**The task**
Reproduce all the entries exactly.

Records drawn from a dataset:
· · · · · · ·

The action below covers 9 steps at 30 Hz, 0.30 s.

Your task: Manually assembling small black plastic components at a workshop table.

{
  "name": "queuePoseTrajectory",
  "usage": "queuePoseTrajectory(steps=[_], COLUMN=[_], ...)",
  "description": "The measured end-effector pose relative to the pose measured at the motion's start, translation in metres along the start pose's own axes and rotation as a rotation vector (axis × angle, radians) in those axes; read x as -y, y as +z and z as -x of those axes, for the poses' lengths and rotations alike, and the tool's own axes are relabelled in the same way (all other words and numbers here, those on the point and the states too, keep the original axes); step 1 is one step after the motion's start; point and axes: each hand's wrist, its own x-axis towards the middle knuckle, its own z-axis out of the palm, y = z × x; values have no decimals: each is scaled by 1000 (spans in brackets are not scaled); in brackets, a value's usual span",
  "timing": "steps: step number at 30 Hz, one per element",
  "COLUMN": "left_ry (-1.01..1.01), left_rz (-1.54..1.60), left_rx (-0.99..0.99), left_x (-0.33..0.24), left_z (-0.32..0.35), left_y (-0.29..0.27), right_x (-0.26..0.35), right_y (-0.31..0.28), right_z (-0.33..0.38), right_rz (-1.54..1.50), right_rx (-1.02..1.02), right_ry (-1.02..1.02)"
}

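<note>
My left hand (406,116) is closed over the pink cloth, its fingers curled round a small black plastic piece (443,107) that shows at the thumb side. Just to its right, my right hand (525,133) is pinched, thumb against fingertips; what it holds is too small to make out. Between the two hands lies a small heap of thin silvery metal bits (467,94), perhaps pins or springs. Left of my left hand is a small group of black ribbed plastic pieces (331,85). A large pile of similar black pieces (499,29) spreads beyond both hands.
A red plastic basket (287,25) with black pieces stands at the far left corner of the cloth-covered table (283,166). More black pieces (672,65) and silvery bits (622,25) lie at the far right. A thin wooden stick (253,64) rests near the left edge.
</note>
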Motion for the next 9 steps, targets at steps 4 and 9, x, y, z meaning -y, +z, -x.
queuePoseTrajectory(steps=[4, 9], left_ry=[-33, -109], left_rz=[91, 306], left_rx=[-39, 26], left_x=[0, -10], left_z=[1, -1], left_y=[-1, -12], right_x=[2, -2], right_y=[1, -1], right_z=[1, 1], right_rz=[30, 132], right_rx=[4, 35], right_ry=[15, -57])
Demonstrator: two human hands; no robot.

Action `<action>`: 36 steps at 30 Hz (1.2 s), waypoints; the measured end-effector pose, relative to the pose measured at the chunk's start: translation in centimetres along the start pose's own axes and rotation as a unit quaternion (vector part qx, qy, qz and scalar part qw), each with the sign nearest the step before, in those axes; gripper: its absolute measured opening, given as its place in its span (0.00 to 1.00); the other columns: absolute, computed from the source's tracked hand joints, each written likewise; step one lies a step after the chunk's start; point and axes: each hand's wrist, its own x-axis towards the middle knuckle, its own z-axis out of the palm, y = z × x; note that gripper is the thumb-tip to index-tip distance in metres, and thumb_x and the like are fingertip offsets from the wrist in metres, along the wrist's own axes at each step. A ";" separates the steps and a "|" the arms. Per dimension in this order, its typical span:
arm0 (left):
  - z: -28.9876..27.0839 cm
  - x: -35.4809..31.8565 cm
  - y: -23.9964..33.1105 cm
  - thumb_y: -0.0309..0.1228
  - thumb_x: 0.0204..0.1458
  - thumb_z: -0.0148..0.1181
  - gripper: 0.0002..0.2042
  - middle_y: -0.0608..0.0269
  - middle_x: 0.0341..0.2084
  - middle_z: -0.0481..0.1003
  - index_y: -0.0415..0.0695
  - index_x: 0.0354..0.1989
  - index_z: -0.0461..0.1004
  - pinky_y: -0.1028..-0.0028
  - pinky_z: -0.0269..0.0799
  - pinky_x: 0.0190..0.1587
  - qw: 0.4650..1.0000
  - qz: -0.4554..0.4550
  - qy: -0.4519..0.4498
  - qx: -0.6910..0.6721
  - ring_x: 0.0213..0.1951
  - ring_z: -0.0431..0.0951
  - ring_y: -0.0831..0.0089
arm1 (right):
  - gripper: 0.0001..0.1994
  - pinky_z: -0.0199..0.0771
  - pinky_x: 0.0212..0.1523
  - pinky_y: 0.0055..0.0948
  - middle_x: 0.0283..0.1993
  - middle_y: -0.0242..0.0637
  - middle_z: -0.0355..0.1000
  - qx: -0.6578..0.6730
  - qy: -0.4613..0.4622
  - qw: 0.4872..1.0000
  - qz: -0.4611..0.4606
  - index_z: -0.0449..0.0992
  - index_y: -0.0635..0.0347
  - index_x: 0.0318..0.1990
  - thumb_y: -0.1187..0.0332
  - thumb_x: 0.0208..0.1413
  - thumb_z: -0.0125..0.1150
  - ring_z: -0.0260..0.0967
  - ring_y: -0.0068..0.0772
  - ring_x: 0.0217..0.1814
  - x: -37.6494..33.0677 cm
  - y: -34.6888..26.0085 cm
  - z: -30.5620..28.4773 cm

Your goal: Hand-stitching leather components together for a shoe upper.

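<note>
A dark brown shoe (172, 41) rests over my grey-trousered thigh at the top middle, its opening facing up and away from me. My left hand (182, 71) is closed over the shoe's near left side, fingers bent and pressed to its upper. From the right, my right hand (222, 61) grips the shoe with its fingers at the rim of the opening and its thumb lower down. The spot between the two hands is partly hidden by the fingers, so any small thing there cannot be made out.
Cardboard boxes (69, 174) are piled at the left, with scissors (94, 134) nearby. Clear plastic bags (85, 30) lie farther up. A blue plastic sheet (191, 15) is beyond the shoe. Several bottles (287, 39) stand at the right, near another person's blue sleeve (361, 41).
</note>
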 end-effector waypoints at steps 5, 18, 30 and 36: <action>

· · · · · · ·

**Written solution**
The action below covers 9 steps at 30 Hz, 0.30 s.

Your task: Manually assembling small black plastic components at a workshop table.

{
  "name": "queuePoseTrajectory",
  "usage": "queuePoseTrajectory(steps=[_], COLUMN=[_], ...)",
  "description": "The measured end-effector pose relative to the pose measured at the motion's start, translation in metres along the start pose's own axes and rotation as a rotation vector (axis × angle, radians) in those axes; read x as -y, y as +z and z as -x of those axes, for the poses' lengths and rotations alike, and the tool's own axes are relabelled in the same way (all other words and numbers here, those on the point and the states too, keep the original axes); step 1 is one step after the motion's start; point and axes: each hand's wrist, its own x-axis towards the middle knuckle, its own z-axis out of the palm, y = z × x; values have no decimals: each is scaled by 1000 (spans in brackets are not scaled); in brackets, a value's usual span",
  "timing": "steps: step number at 30 Hz, one per element",
  "COLUMN": "left_ry (-1.01..1.01), left_rz (-1.54..1.60), left_rx (-0.99..0.99), left_x (-0.33..0.24), left_z (-0.32..0.35), left_y (-0.29..0.27), right_x (-0.26..0.35), right_y (-0.31..0.28), right_z (-0.33..0.38), right_rz (-1.54..1.50), right_rx (-1.02..1.02), right_ry (-1.02..1.02)"
}

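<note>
My left hand (406,116) is closed over the pink cloth, its fingers curled round a small black plastic piece (443,107) that shows at the thumb side. Just to its right, my right hand (525,133) is pinched, thumb against fingertips; what it holds is too small to make out. Between the two hands lies a small heap of thin silvery metal bits (467,94), perhaps pins or springs. Left of my left hand is a small group of black ribbed plastic pieces (331,85). A large pile of similar black pieces (499,29) spreads beyond both hands.
A red plastic basket (287,25) with black pieces stands at the far left corner of the cloth-covered table (283,166). More black pieces (672,65) and silvery bits (622,25) lie at the far right. A thin wooden stick (253,64) rests near the left edge.
</note>
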Motion for the next 9 steps, targets at steps 4 and 9, x, y, z meaning -y, +z, -x.
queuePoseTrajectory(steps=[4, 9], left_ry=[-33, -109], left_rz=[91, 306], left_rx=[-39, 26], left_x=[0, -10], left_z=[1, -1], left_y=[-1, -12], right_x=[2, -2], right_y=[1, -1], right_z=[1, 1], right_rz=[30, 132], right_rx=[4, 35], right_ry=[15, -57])
Demonstrator: two human hands; no robot.

Action `<action>`: 36 steps at 30 Hz (1.2 s), waypoints; the measured end-effector pose, relative to the pose measured at the chunk's start: translation in centimetres along the start pose's own axes and rotation as a unit quaternion (vector part qx, qy, qz and scalar part qw), each with the sign nearest the step before, in those axes; gripper: its absolute measured opening, given as its place in its span (0.00 to 1.00); the other columns: absolute, computed from the source's tracked hand joints, each written likewise; step one lies a step after the chunk's start; point and axes: each hand's wrist, its own x-axis towards the middle knuckle, its own z-axis out of the palm, y = z × x; note that gripper is the thumb-tip to index-tip distance in metres, and thumb_x and the like are fingertip offsets from the wrist in metres, along the wrist's own axes at each step. A ";" separates the steps and a "|" the arms. Per dimension in this order, its typical span:
arm0 (left):
  - z: -28.9876..27.0839 cm
  - x: -35.4809..31.8565 cm
  - y: -23.9964..33.1105 cm
  - thumb_y: -0.0309..0.1228
  - thumb_x: 0.0204..0.1458
  - thumb_z: -0.0148..0.1181
  - gripper: 0.0002..0.2042
  - middle_y: -0.0608..0.0269
  - middle_x: 0.0341..0.2084
  - middle_z: -0.0481..0.1003
  - index_y: -0.0415..0.0695
  - index_x: 0.0354..0.1989
  - index_z: -0.0461..0.1004
  - pinky_y: -0.1028..-0.0028
  - pinky_z: -0.0269..0.0799
  - pinky_x: 0.0190..0.1587
  - qw: 0.4650..1.0000
  - qz: -0.4554..0.4550
  - qy: -0.4519..0.4498
  - qx: -0.6910..0.6721
  - ring_x: 0.0213..0.1951
  - ring_z: -0.0431..0.0951
  - ring_y: -0.0831..0.0089
arm1 (right):
  - gripper: 0.0001..0.1994
  - pinky_z: -0.0199..0.0771
  - pinky_x: 0.0212..0.1523
  - pinky_y: 0.0055..0.0948
  - middle_x: 0.0283..0.1993
  - middle_y: -0.0242..0.0637
  - middle_z: -0.0355..0.1000
  - qx: -0.6578..0.6730
  - qy: -0.4613..0.4622
  - qw: 0.4872..1.0000
  - qz: -0.4611..0.4606
  - index_z: -0.0449..0.0992
  - index_y: -0.0635..0.0347
  - index_x: 0.0318..0.1990
  - thumb_y: -0.1187..0.0332
  - thumb_x: 0.0208..0.1413
  - thumb_z: -0.0125..0.1150
  - ring_z: -0.0260..0.0967
  - ring_y: -0.0068..0.0772
  - ring_x: 0.0217..0.1814
  - x: -37.6494..33.0677 cm
  - y: -34.6888..26.0085 cm
  - z: -30.5620..28.4773 cm

Your goal: Hand-stitching leather components together for a shoe upper.

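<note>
A dark brown shoe (172, 41) rests over my grey-trousered thigh at the top middle, its opening facing up and away from me. My left hand (182, 71) is closed over the shoe's near left side, fingers bent and pressed to its upper. From the right, my right hand (222, 61) grips the shoe with its fingers at the rim of the opening and its thumb lower down. The spot between the two hands is partly hidden by the fingers, so any small thing there cannot be made out.
Cardboard boxes (69, 174) are piled at the left, with scissors (94, 134) nearby. Clear plastic bags (85, 30) lie farther up. A blue plastic sheet (191, 15) is beyond the shoe. Several bottles (287, 39) stand at the right, near another person's blue sleeve (361, 41).
</note>
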 end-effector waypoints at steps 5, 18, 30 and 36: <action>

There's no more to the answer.